▶ **DESCRIPTION OF THE TASK**
A single number is needed: how many lines of the data hold the word "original".

Items from a dataset
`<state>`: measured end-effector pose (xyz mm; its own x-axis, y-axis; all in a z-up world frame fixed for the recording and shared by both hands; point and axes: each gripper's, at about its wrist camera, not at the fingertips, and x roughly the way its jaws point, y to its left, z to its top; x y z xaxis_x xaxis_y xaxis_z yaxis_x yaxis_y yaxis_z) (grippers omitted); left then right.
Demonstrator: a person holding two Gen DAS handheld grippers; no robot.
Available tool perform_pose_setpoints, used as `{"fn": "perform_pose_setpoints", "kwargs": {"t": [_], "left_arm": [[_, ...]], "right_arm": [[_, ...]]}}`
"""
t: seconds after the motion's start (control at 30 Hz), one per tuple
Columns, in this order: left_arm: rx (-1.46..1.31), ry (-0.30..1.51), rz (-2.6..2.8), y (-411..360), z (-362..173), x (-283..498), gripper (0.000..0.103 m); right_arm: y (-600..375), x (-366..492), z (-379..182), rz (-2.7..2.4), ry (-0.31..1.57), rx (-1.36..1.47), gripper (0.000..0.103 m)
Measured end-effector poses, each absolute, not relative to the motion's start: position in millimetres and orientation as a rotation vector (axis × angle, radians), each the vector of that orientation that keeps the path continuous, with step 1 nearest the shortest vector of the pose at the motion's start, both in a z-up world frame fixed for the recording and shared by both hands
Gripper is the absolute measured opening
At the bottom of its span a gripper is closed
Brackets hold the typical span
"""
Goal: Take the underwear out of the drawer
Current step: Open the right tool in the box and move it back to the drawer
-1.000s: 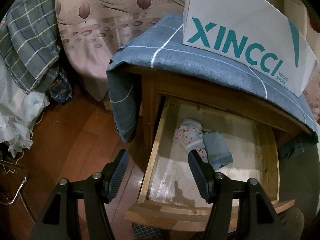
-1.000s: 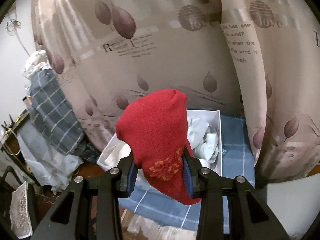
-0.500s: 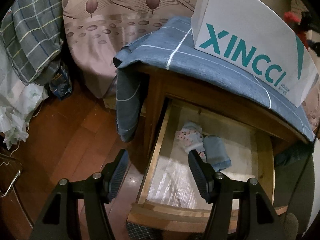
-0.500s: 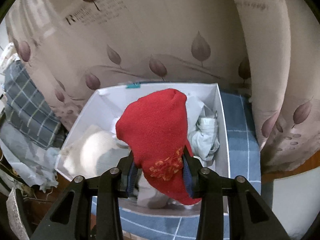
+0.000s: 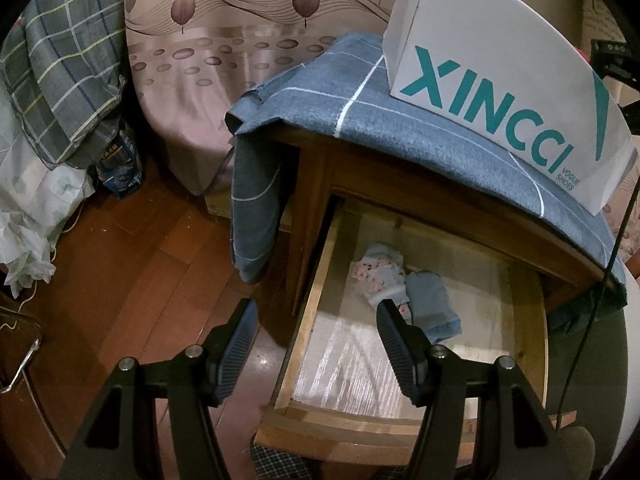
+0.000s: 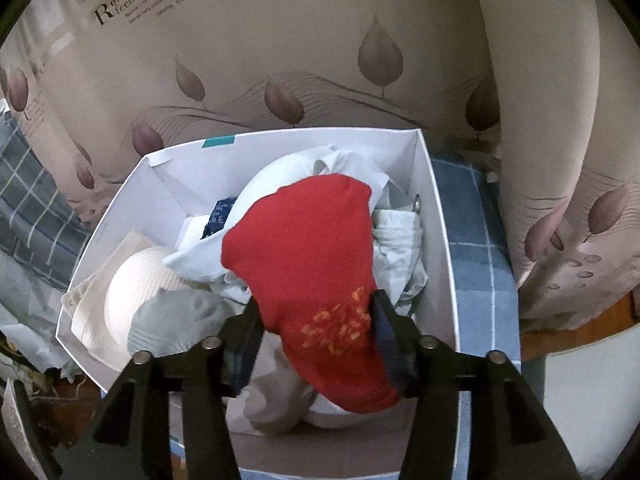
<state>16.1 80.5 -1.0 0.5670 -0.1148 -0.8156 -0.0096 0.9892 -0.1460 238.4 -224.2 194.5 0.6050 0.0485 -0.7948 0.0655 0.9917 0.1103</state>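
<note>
So the right claw (image 6: 316,322) is right over the white box (image 6: 434,216), and its jaws have just been opening. The red underwear (image 6: 308,256) is between them, but the pads look like they've let go, and it's slumping onto the pile of pale clothes in the box just past the tips. Looks to me like a drop-off in progress, so I'd call that piece basically delivered.

The left claw (image 5: 314,344) is hanging open with nothing in it, above the front left corner of the pulled-out drawer (image 5: 312,300). Just past its right finger, lying on the drawer bottom, are two more folded bits: a floral piece (image 5: 378,276) and a light blue piece (image 5: 432,304) touching it on the right. Rest of the drawer looks bare.

Further out there's the blue checked cloth (image 5: 360,120) draped over the table, with the box sitting on it.

So my guess: one just landing, two left to fetch.
</note>
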Motion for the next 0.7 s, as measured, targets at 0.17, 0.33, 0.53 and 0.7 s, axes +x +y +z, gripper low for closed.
{"fn": "perform_pose_setpoints", "kwargs": {"t": [0.17, 0.33, 0.53, 0.7], "left_arm": [[-0.146, 0.969, -0.057, 81.9, -2.2, 17.0, 0.064], [-0.172, 0.963, -0.037, 87.3, -1.0, 15.7, 0.064], [-0.239, 0.934, 0.028, 104.8, 4.4, 12.6, 0.064], [-0.285, 0.92, 0.07, 116.6, 7.1, 9.6, 0.064]], "right_arm": [[-219.6, 222.8, 210.6, -0.026, 0.848, 0.08, 0.069], [-206.4, 180.5, 237.0, 0.086, 0.752, 0.029, 0.069], [-170.0, 103.0, 221.5, 0.316, 0.747, -0.106, 0.068], [-141.3, 69.0, 163.6, 0.428, 0.88, -0.165, 0.062]]}}
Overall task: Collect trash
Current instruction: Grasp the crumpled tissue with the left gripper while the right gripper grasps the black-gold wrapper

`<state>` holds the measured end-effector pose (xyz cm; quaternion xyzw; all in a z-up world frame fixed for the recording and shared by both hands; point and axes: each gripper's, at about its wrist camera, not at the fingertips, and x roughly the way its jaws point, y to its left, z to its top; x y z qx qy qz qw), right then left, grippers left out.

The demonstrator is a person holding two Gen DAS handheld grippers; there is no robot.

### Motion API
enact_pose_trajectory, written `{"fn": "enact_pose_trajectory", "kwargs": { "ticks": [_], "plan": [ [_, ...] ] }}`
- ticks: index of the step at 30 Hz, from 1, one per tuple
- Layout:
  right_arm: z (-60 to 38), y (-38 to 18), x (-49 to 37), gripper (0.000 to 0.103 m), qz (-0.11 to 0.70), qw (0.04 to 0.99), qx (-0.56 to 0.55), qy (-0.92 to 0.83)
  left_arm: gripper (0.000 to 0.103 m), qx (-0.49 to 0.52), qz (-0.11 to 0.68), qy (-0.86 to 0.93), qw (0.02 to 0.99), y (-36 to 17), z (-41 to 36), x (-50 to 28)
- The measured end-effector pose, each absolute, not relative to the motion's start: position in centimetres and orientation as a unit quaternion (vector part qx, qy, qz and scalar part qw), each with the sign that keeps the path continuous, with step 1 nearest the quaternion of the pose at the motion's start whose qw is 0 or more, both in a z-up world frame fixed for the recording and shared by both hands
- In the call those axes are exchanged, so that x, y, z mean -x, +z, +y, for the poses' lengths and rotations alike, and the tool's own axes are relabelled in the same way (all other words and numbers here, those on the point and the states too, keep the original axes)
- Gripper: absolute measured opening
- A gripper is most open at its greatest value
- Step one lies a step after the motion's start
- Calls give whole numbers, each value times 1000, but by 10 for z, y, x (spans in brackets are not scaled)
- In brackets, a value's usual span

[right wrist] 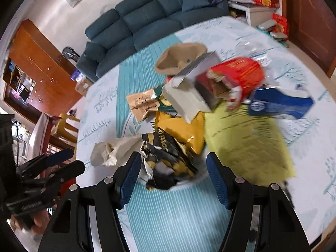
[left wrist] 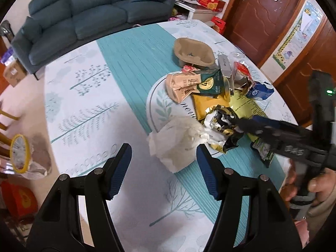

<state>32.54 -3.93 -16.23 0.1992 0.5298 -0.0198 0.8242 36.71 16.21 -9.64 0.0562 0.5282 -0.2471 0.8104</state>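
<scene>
A pile of trash lies on the round table's teal-and-white cloth [left wrist: 126, 63]. My left gripper [left wrist: 163, 153] is open, just above the table. A crumpled white paper [left wrist: 178, 145] lies right ahead of its right finger. My right gripper [right wrist: 173, 161] is open too, and a crushed black-and-gold wrapper [right wrist: 168, 157] lies between its fingers without being pinched. In the left wrist view the right gripper [left wrist: 241, 126] reaches in from the right over that wrapper [left wrist: 222, 124]. Behind lie a yellow pouch [right wrist: 182, 128], a tan sachet [left wrist: 182, 86], a red carton [right wrist: 237, 77], a blue carton [right wrist: 279, 103] and a brown pulp tray [left wrist: 193, 52].
A yellow-rimmed bin [left wrist: 20, 155] lined with a plastic bag stands on the floor left of the table. A dark blue sofa [left wrist: 84, 14] is behind the table and a wooden door [left wrist: 262, 10] at the right. The left gripper [right wrist: 71, 160] shows at the right wrist view's left edge.
</scene>
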Motion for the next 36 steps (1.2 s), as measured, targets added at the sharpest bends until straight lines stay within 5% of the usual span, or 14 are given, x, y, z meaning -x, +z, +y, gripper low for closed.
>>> {"fn": "enact_pose_trajectory", "kwargs": {
  "ticks": [5, 9, 14, 25, 36],
  "plan": [
    [-27, -185, -336, 65, 547, 817, -183, -15, 61, -71, 532, -265, 801, -107, 147, -378],
    [-27, -192, -333, 52, 539, 824, -176, -4, 61, -87, 532, -276, 796, -116, 134, -385],
    [-28, -191, -324, 48, 532, 830, -171, 4, 61, -95, 539, -294, 783, -124, 121, -394],
    [-16, -188, -305, 47, 526, 831, -181, 24, 61, -20, 558, -276, 782, -111, 139, -437],
    [-25, -177, -294, 47, 501, 841, -204, -8, 61, -16, 610, -259, 749, -157, 137, -430]
  ]
}}
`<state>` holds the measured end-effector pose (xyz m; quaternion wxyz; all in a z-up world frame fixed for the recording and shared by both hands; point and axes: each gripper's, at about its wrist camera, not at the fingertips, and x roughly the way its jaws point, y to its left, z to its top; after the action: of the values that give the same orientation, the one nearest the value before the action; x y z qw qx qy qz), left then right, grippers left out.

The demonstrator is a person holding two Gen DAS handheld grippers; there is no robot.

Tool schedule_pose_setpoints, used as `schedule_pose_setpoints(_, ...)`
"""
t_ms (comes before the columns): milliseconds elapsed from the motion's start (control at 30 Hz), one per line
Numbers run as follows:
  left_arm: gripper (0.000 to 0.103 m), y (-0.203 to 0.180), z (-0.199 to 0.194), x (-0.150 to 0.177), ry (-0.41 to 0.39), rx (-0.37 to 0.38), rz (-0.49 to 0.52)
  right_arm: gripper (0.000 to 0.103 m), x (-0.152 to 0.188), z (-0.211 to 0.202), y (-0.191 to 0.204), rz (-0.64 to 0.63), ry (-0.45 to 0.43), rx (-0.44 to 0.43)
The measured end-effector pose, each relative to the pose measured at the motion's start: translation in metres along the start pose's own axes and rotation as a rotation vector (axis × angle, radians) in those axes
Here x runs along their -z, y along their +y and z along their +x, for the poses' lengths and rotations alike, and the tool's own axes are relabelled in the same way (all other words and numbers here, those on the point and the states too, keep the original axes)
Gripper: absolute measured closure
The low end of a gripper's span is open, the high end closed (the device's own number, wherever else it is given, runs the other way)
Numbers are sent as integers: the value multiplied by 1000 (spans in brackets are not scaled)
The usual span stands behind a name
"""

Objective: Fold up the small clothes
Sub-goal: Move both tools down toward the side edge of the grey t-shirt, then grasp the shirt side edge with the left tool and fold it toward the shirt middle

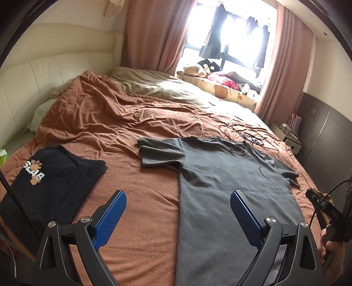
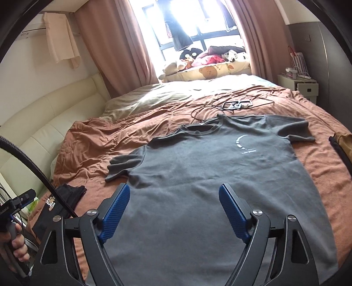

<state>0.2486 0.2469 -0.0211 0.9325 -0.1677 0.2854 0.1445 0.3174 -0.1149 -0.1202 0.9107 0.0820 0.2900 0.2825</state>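
The grey T-shirt (image 2: 198, 176) lies spread flat, front up, on the bed (image 2: 92, 136), collar toward twelve o'clock. A folded black shirt (image 1: 50, 176) sits at nine o'clock. Left gripper (image 1: 178, 202) and right gripper (image 2: 173, 195) hover, jaws wide open, empty. Folding seems about to begin; next, each should pinch a side edge.

This is a bedroom in a home. A wide bed (image 2: 92, 136) with a rumpled rust-brown quilt fills most of the room, backed on the left by a cream padded headboard (image 1: 44, 72). At the far side, pink curtains (image 1: 151, 35) frame a bright window (image 2: 187, 19) where clothes hang, and soft toys (image 2: 191, 57) lie heaped on a bear-print cushion along the sill. A white bedside cabinet (image 2: 301, 85) stands at the far right.
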Motion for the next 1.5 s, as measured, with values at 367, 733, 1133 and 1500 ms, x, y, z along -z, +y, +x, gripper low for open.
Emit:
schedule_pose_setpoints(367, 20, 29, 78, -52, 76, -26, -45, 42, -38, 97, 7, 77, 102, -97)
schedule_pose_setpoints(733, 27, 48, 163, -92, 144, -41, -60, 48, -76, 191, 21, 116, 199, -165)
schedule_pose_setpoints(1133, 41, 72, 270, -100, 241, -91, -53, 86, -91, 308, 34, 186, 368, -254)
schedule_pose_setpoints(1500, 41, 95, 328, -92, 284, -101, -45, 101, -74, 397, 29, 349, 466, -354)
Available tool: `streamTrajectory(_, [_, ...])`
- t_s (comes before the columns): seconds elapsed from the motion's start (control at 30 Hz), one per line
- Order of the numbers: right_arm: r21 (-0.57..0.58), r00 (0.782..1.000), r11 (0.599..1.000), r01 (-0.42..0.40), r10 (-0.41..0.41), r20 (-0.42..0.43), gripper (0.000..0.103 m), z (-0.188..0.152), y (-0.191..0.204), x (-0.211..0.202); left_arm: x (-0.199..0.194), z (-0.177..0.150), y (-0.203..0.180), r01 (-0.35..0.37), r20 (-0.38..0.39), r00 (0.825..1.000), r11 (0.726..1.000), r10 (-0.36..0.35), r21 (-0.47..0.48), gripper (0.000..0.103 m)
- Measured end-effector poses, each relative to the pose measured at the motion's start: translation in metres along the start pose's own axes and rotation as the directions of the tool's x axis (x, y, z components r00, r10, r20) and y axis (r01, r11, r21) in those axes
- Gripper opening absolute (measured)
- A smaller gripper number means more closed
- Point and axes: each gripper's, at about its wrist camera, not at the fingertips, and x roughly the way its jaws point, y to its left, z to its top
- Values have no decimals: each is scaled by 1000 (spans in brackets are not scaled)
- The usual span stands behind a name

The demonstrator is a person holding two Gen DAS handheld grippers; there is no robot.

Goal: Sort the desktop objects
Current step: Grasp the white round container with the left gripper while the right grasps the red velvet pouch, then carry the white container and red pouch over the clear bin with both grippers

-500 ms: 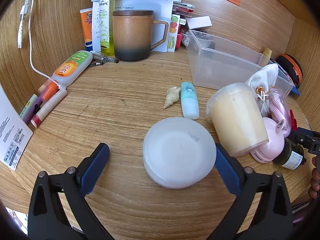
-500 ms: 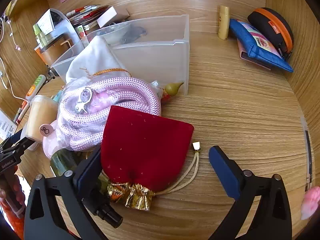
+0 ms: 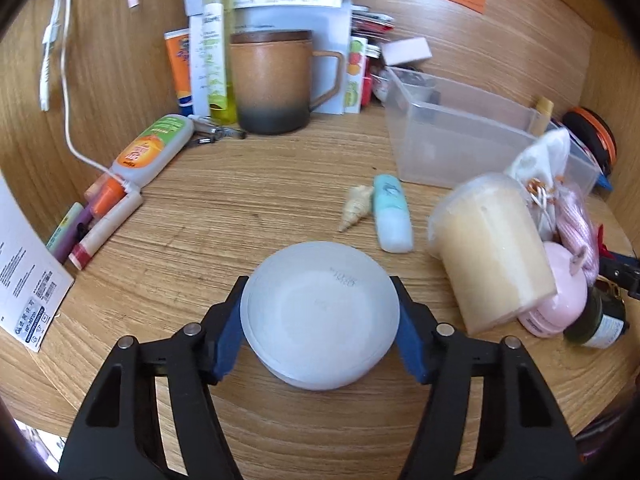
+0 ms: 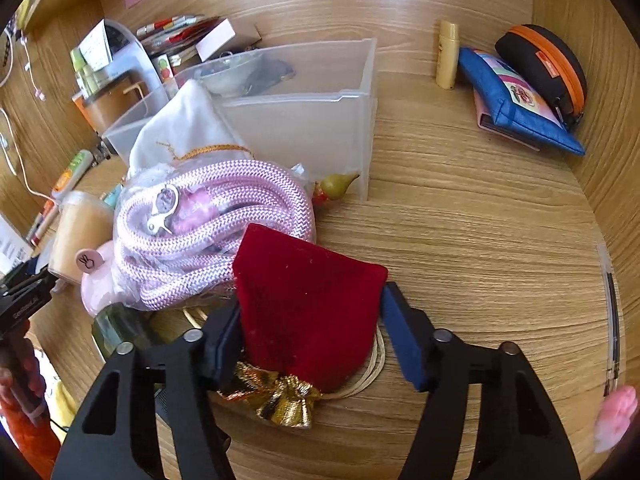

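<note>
In the left wrist view my left gripper (image 3: 319,322) is shut on a round white lidded jar (image 3: 320,314) that sits on the wooden desk; both blue pads press its sides. In the right wrist view my right gripper (image 4: 310,326) is shut on a red velvet pouch (image 4: 308,314) with a gold gathered neck, lying on the desk. A clear plastic bin (image 3: 460,148) stands behind; it also shows in the right wrist view (image 4: 304,120).
A cream tub (image 3: 492,248), teal tube (image 3: 392,212), shell (image 3: 354,206), brown mug (image 3: 276,80) and tubes (image 3: 148,152) surround the jar. Bagged pink rope (image 4: 212,232) and a white pouch (image 4: 188,128) lie left of the red pouch; blue and orange-trimmed cases (image 4: 520,100) lie far right.
Both grippers have closed from wide open: the left onto the white jar, the right onto the red pouch. Both have also moved a little forward.
</note>
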Motion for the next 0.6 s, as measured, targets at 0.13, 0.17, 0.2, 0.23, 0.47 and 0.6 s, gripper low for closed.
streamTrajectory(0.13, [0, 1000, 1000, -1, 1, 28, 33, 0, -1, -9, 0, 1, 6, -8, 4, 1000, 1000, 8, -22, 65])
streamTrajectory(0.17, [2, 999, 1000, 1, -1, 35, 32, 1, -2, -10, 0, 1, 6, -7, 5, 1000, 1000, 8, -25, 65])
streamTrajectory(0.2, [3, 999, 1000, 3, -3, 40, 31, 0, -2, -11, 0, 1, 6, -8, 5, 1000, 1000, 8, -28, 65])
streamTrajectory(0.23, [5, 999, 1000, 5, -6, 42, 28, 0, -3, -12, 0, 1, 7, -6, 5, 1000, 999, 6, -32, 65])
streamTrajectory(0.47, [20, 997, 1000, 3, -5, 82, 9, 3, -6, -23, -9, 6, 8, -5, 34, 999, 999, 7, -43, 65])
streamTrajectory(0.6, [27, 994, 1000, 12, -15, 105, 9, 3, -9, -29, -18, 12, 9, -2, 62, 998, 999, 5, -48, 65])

▶ **RESULT**
2